Once Ripple sweeps liquidity in this FVG, a return to $0.6058 is likely. This represents the 61.8% Fibonacci retracement of the decline from the March 12 top of $0.7696 and the July 5 low of $0.3823.

Ripple

XRP/USDT daily chart 

Ripple could find support at $0.5205, the 38.2% Fibonacci retracement of the decline from March 12 to July 5. 

Cryptocurrency prices FAQs

Token launches like Arbitrum’s ARB airdrop and Optimism OP influence demand and adoption among market participants. Listings on crypto exchanges deepen the liquidity for an asset and add new participants to an asset’s network. This is typically bullish for a digital asset.

A hack is an event in which an attacker captures a large volume of the asset from a DeFi bridge or hot wallet of an exchange or any other crypto platform via exploits, bugs or other methods. The exploiter then transfers these tokens out of the exchange platforms to ultimately sell or swap the assets for other cryptocurrencies or stablecoins. Such events often involve an en masse panic triggering a sell-off in the affected assets.

Macroeconomic events like the US Federal Reserve’s decision on interest rates influence risk assets like Bitcoin, mainly through the direct impact they have on the US Dollar. An increase in interest rate typically negatively influences Bitcoin and altcoin prices, and vice versa.
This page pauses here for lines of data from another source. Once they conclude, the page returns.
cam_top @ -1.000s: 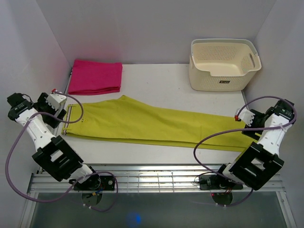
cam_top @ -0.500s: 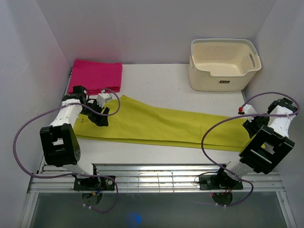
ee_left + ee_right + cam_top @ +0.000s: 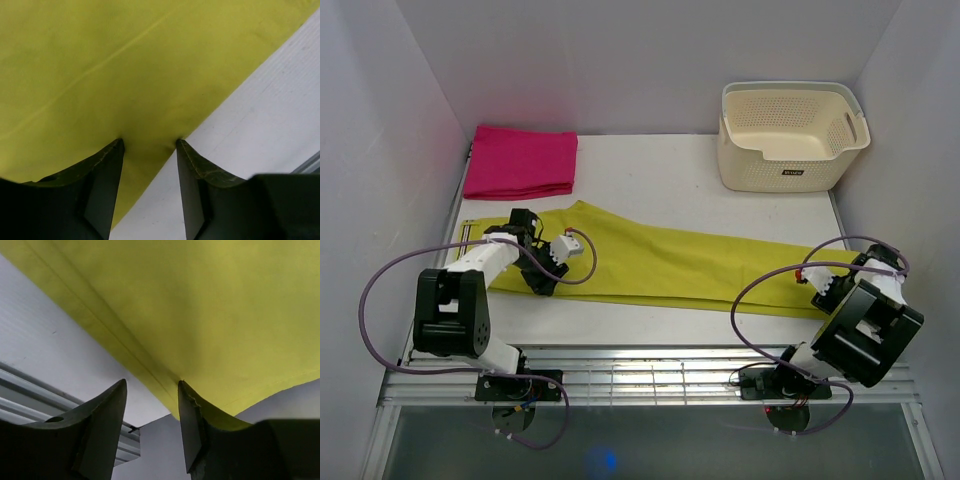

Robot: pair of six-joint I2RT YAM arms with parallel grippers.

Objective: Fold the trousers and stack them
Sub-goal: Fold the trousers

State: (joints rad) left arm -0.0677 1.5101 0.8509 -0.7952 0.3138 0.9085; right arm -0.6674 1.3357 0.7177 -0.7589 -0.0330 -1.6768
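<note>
On the near edge of the trousers [image 3: 670, 262], toward the waist: left gripper [image 3: 150, 142], jaws half apart, tips pressing cloth, no pinch evident. At the cuff end: right gripper [image 3: 152, 382], likewise half apart, straddling the hem. Down from beside both ends a second ago, narrowing; readies the first fold. Beyond the trousers: one pink cloth [image 3: 520, 160], one basket [image 3: 790, 150].
</note>
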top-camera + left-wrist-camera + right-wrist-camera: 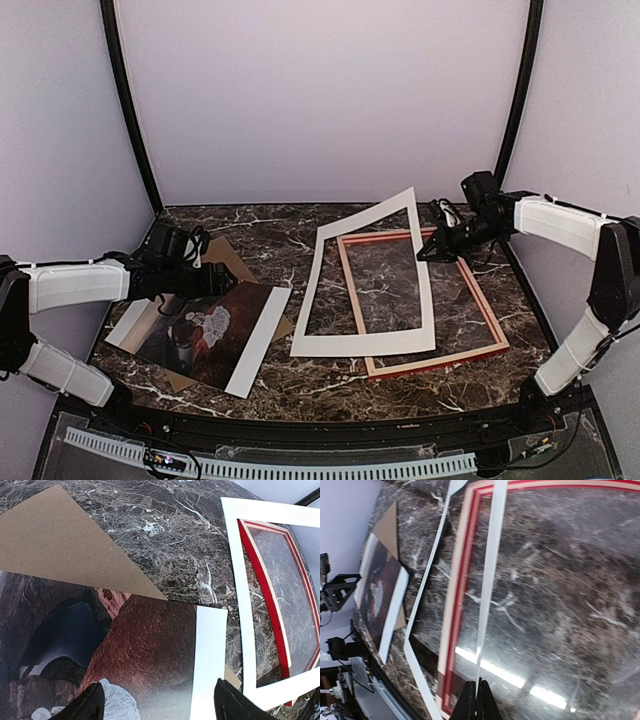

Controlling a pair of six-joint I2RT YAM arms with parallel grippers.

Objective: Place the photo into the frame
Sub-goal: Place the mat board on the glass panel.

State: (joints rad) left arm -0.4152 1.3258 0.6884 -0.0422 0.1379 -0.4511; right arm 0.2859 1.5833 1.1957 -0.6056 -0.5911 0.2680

If the US Dollar index declines, risk assets and associated leverage for trading gets cheaper, in turn driving crypto prices higher.

Halvings are typically considered bullish events as they slash the block reward in half for miners, constricting the supply of the asset. At consistent demand if the supply reduces, the asset’s price climbs. This has been observed in Bitcoin and Litecoin.